Work to be completed: Look through the data below and, wherever a line carries the word "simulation", please copy that line.

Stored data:
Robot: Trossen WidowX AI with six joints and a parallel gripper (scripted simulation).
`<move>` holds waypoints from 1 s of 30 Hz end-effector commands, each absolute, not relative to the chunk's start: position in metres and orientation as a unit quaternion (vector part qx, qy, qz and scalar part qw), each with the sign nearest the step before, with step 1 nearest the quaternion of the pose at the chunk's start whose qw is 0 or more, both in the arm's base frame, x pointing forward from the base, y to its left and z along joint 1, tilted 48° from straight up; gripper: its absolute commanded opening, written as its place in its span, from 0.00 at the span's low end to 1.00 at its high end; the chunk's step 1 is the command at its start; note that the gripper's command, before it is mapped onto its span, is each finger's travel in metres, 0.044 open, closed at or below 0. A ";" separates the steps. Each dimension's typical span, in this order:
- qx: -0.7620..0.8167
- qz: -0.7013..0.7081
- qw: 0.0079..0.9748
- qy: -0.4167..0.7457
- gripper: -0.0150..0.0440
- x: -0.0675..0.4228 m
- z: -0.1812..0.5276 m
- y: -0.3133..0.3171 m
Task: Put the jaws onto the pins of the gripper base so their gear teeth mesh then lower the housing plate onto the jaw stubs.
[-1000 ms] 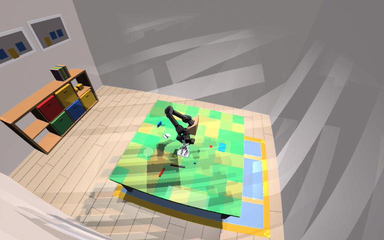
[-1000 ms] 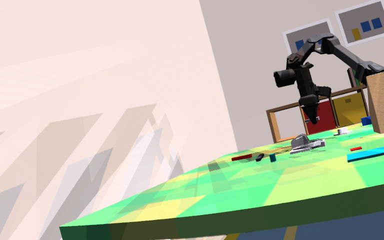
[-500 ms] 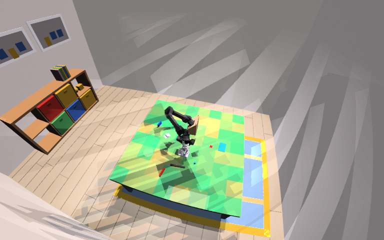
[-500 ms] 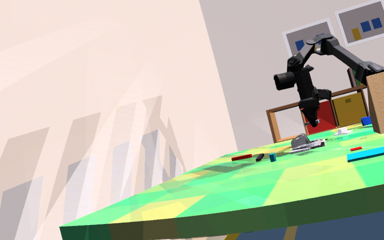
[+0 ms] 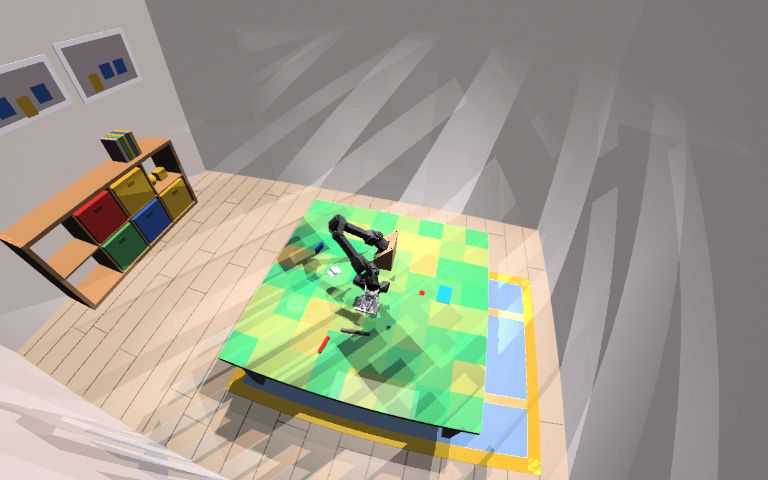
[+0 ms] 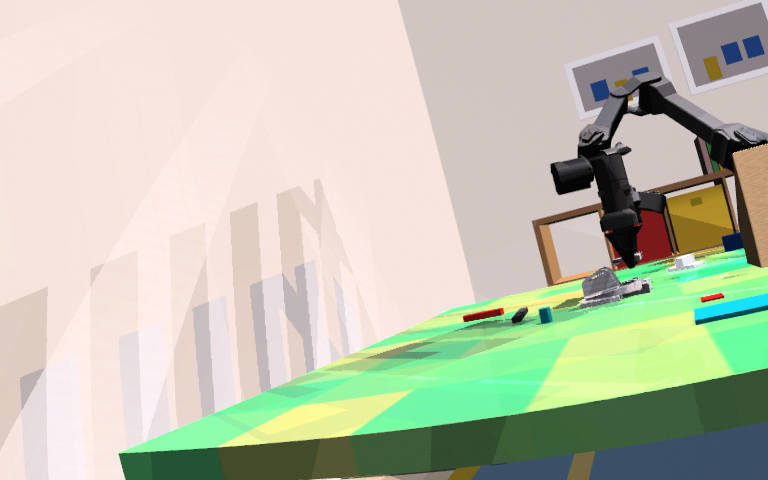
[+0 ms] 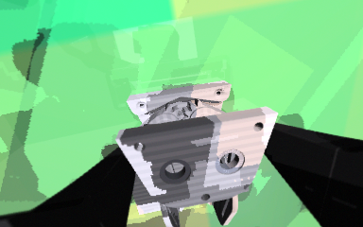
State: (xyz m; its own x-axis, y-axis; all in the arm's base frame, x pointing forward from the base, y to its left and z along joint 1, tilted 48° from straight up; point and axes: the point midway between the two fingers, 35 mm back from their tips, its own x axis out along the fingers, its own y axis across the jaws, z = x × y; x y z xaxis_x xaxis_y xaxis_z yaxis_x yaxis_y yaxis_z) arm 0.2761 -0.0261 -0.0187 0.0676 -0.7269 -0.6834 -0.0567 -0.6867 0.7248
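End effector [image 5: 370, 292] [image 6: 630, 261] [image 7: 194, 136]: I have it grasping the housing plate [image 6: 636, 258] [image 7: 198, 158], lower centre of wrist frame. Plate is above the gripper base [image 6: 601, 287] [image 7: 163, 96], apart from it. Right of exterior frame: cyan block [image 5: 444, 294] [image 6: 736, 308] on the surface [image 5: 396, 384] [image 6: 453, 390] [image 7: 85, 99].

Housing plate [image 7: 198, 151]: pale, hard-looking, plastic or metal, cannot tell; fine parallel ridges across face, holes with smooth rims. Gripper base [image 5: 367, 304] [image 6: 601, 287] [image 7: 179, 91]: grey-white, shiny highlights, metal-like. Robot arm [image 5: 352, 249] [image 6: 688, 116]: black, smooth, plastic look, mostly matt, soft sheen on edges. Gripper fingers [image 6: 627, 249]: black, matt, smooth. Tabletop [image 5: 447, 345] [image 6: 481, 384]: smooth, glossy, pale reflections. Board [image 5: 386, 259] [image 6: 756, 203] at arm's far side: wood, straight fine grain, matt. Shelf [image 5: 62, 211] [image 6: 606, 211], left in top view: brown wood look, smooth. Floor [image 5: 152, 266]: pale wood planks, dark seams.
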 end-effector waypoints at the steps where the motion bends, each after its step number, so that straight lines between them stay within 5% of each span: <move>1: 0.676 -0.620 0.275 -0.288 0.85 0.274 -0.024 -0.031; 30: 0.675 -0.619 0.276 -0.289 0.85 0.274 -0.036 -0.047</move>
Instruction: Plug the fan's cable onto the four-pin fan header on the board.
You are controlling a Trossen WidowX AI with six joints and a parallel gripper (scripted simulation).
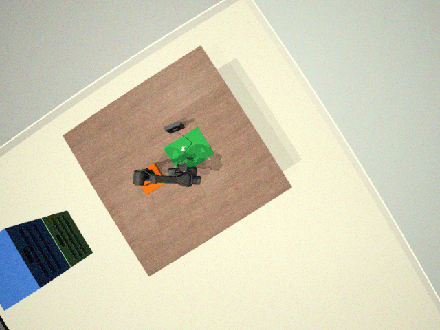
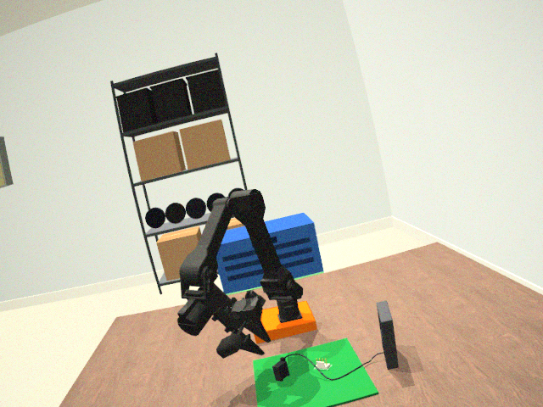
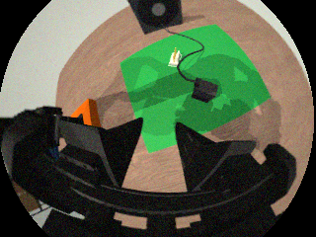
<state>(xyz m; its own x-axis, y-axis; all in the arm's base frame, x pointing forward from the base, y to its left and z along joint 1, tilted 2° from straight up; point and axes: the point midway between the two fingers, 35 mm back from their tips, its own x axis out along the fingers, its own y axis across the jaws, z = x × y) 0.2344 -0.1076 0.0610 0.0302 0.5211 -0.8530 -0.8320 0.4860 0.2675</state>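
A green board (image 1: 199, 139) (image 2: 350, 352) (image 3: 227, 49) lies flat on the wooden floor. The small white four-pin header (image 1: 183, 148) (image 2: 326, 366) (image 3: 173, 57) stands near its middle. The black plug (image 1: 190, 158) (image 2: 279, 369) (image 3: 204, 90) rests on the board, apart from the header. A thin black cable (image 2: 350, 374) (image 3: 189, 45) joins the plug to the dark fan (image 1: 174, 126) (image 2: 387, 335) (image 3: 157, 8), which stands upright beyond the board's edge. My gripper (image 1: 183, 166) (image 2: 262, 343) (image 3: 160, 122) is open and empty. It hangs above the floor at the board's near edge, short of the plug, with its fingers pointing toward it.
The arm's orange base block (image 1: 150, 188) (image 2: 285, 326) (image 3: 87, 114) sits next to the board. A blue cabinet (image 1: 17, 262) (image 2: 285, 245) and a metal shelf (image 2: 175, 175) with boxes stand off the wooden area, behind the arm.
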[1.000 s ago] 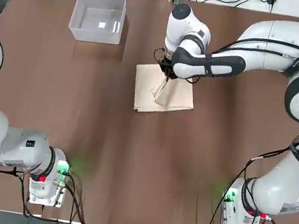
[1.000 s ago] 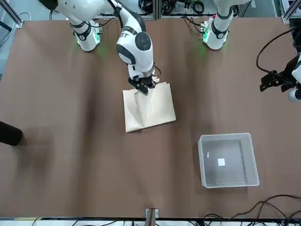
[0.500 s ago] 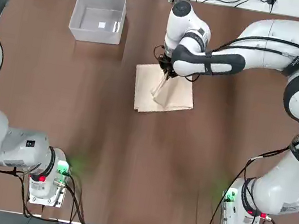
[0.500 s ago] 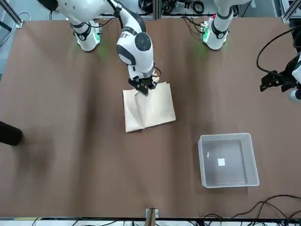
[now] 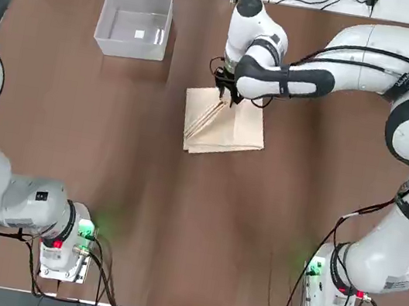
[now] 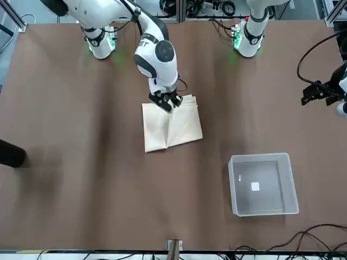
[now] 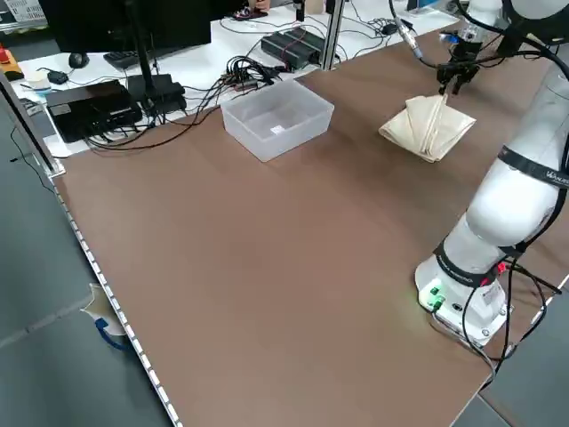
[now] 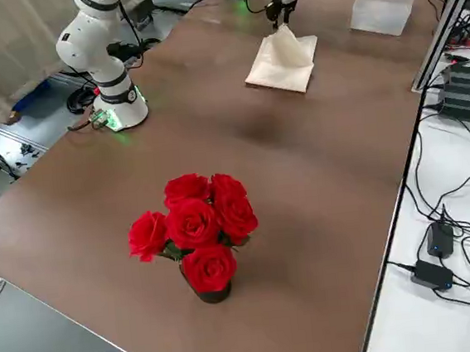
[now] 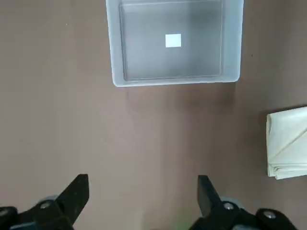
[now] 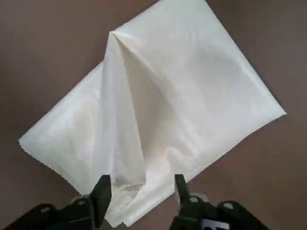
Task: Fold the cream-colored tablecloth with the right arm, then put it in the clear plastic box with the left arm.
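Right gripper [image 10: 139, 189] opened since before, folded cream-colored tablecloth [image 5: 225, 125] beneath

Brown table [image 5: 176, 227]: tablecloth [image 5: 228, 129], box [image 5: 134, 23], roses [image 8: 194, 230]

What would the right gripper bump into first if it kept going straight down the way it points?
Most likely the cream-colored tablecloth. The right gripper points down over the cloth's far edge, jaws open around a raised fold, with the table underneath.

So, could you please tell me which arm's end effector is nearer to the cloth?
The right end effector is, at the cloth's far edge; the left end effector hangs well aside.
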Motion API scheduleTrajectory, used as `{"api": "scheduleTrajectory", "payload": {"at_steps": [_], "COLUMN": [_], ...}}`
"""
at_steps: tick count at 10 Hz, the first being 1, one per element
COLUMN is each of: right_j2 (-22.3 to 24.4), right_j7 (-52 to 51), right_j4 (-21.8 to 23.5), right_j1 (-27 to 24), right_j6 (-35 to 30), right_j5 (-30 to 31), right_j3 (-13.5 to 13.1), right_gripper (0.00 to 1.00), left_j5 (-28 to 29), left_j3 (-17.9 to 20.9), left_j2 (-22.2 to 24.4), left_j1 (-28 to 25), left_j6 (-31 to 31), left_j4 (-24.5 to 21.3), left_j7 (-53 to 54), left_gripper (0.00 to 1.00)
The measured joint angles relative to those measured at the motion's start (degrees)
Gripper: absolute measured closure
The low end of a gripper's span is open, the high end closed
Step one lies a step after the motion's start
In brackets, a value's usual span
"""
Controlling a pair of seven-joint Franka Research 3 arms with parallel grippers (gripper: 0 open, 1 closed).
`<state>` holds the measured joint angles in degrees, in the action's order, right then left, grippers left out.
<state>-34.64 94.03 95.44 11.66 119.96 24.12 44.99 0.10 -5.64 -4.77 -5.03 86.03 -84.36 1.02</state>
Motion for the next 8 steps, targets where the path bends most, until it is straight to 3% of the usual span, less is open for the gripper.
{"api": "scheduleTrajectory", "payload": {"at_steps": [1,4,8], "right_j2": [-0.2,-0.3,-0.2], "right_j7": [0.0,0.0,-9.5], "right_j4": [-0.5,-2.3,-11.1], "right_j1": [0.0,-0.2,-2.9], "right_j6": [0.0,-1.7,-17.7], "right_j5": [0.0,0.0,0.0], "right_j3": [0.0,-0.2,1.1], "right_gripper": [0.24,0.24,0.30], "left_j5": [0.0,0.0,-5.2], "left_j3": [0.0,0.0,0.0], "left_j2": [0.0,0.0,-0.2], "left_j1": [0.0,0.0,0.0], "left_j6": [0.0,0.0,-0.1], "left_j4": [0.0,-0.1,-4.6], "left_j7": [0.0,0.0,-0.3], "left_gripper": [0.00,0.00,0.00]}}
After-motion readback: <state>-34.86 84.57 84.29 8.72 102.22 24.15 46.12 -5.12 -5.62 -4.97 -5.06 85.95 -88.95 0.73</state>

Finished task:
Robot: Trossen WidowX AI with six joints and a parallel gripper (scripted simulation).
You are controlling a Trossen WidowX AI with six joints and a parallel gripper (scripted simulation).

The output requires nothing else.